→ Information supplied
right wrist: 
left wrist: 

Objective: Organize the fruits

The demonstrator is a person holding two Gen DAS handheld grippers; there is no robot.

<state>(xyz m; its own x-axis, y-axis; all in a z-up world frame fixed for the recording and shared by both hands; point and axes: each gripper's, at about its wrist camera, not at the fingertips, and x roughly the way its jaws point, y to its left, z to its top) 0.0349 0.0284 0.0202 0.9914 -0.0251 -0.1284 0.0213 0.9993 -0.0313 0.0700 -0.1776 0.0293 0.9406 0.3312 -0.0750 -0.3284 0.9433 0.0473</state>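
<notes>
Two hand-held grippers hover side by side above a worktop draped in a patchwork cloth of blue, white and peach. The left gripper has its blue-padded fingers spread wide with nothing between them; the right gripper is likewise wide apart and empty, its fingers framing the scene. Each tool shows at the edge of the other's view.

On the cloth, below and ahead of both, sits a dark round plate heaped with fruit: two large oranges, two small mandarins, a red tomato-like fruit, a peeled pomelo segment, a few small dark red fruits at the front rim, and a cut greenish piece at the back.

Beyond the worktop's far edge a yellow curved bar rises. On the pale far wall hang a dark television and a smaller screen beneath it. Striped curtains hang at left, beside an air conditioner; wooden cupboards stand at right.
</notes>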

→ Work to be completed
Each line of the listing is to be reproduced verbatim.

→ Solved problem
right wrist: 
left wrist: 

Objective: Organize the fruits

The demonstrator is a person holding two Gen DAS handheld grippers; there is no robot.

<state>(xyz m; its own x-axis, y-axis; all in a z-up world frame fixed for the recording and shared by both hands; point and axes: each gripper's, at about its wrist camera, not at the fingertips, and x roughly the way its jaws point, y to its left, z to its top) 0.0349 0.0284 0.0202 0.9914 -0.0251 -0.1284 0.0213 0.9993 -0.0313 0.0700 -0.1776 0.0293 0.9406 0.3312 -0.0750 -0.3284 0.9433 0.0473</state>
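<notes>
Two hand-held grippers hover side by side above a worktop draped in a patchwork cloth of blue, white and peach. The left gripper has its blue-padded fingers spread wide with nothing between them; the right gripper is likewise wide apart and empty, its fingers framing the scene. Each tool shows at the edge of the other's view.

On the cloth, below and ahead of both, sits a dark round plate heaped with fruit: two large oranges, two small mandarins, a red tomato-like fruit, a peeled pomelo segment, a few small dark red fruits at the front rim, and a cut greenish piece at the back.

Beyond the worktop's far edge a yellow curved bar rises. On the pale far wall hang a dark television and a smaller screen beneath it. Striped curtains hang at left, beside an air conditioner; wooden cupboards stand at right.
</notes>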

There is no more output to give.